Sri Lanka is currently facing its worst economic crisis since the country gained independence in 1948. In spite of constant assurances by the governor of the Central Bank of Sri Lanka (CBSL), international rating agencies as well as economists have sounded the alarm about Sri Lanka’s ability to make its foreign debt repayments in 2022. A number of analyses indicate that Sri Lanka is on the verge of a sovereign debt default as the country’s usable foreign currency reserves plunged below $1 billion.
While Sri Lanka also signed numerous similar agreements with China, it was quick to understand after the Hambantota debacle that these wide cast loans at negligible interests were a trap. At this critical juncture, Sri Lanka sought Indian support. As has been the case at different times, India intervened to help Sri Lanka tide over the immediate difficulties with a series of economic package announcements like a USD 1 billion line of credit, a currency swap arrangement of USD 400 million and a debt deferral of USD 515 million for two months.

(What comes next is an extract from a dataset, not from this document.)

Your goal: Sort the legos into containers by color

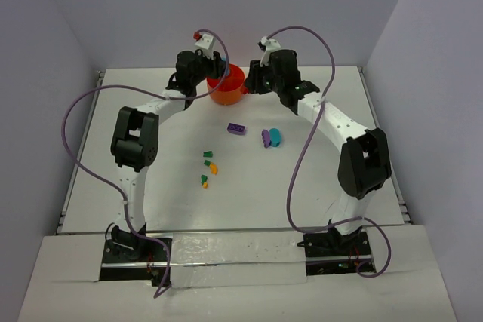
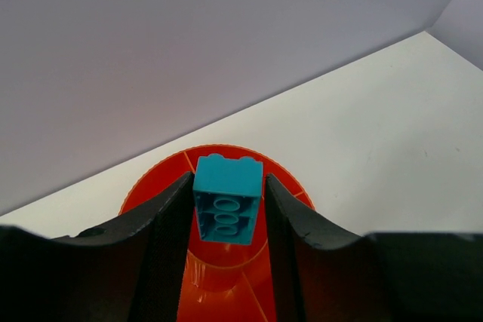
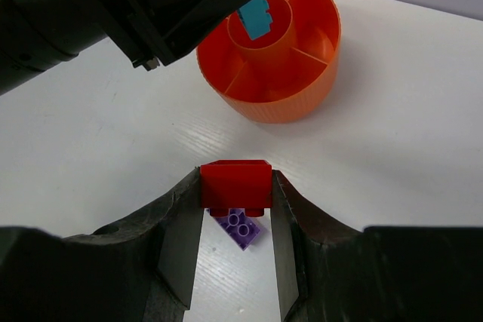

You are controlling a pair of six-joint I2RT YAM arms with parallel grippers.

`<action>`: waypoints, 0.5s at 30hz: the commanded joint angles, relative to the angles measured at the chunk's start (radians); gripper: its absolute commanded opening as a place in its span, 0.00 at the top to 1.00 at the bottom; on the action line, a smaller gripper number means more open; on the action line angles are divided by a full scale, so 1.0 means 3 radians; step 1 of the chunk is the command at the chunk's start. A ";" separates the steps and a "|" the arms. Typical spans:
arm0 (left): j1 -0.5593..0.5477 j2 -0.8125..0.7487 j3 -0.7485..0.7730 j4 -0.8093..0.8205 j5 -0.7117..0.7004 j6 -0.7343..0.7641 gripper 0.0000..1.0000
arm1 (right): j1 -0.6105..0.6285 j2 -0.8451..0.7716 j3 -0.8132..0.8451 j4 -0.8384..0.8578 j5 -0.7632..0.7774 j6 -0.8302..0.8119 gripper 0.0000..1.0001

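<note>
Your left hand (image 2: 226,180) is clamped on a teal brick (image 2: 226,201) above the central ring of the tub (image 3: 302,99). The brick's long axis is near upright, studs sideways. Your right hand (image 3: 235,180) grips a red brick (image 3: 235,188) just above a purple brick (image 3: 243,230) on the counter (image 3: 392,156).

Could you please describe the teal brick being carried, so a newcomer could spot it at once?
Find the orange tub at the table's far end; the left pincer hangs over it. The teal brick is clamped between its fingers, off the table, unlike the other teal piece lying beside a purple brick.
</note>
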 commanded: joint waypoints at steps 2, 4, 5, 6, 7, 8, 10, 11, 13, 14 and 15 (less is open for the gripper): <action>-0.0018 0.0012 0.0208 0.0098 -0.0122 -0.0062 0.45 | -0.0023 0.0076 0.0222 0.0096 0.0149 0.0053 1.00; -0.0021 -0.0013 0.0207 0.0082 -0.0095 -0.0081 0.35 | -0.0023 0.0100 0.0256 0.0096 0.0166 0.0067 1.00; -0.0021 -0.0034 0.0210 0.0077 -0.0086 -0.0088 0.31 | -0.0023 0.0119 0.0280 0.0099 0.0177 0.0076 1.00; -0.0021 -0.0062 0.0219 0.0063 -0.0081 -0.0090 0.27 | -0.0023 0.0137 0.0302 0.0103 0.0193 0.0084 1.00; -0.0019 -0.0094 0.0231 0.0031 -0.0081 -0.0089 0.23 | -0.0023 0.0150 0.0313 0.0108 0.0206 0.0092 1.00; -0.0011 -0.0115 0.0269 -0.0024 -0.0107 -0.0076 0.22 | -0.0023 0.0167 0.0338 0.0116 0.0228 0.0092 1.00; -0.0005 -0.0180 0.0301 -0.0059 -0.0124 -0.0099 0.21 | -0.0023 0.0193 0.0380 0.0117 0.0249 0.0111 1.00; 0.0032 -0.0281 0.0344 -0.0114 -0.0087 -0.0119 0.20 | -0.0018 0.0217 0.0413 0.0131 0.0254 0.0121 1.00; 0.0103 -0.0397 0.0414 -0.0320 -0.0068 -0.0149 0.17 | -0.0018 0.0249 0.0454 0.0141 0.0264 0.0146 1.00; 0.0157 -0.0516 0.0488 -0.0421 -0.0072 -0.0197 0.12 | -0.0017 0.0286 0.0498 0.0147 0.0260 0.0175 1.00; 0.0163 -0.0582 0.0518 -0.0522 -0.0090 -0.0220 0.07 | -0.0017 0.0312 0.0521 0.0156 0.0256 0.0187 1.00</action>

These announcements were necessary for Colombo to escape from the debt trap of loans that China had cast through numerous contractual agreements. Additionally, these would help in the purchase of essential food items, pharmaceutical products and oil for the beleaguered Sri Lankan nationals, who are facing severe economic hardships. Indian private sector has also evinced interest in cooperating /capacity building in sectors like hospitality, food processing, cement as well as pharmaceutical production. It must also be noted that Sri Lanka took the opportunity to invite the Indian Prime Minister to the BIMSTEC summit in Columbo at the end of this month to engage in substantive bilateral talks.
In this unprecedented economic crisis, China was not the only ally Sri Lanka sought support from. Over the last two years, Sri Lanka further strengthened economic relations with India and sought support numerous times. India too has leveraged this opportunity to expand its economic presence in Sri Lanka in light of an increasing Chinese economic presence in India’s close neighbour.
Along with India’s emergency financial assistance, Delhi has also conveyed to Colombo that Indian investments in renewable energy, ports, logistics, infrastructure and connectivity will help Sri Lanka build capacity “holistically”, repairing its economy. Sri Lanka should be cautious about protecting its national interest when entering economic deals. The country needs to facilitate investment and trade to fix unaddressed economic issues instead of attempting to benefit from geopolitical rivalries.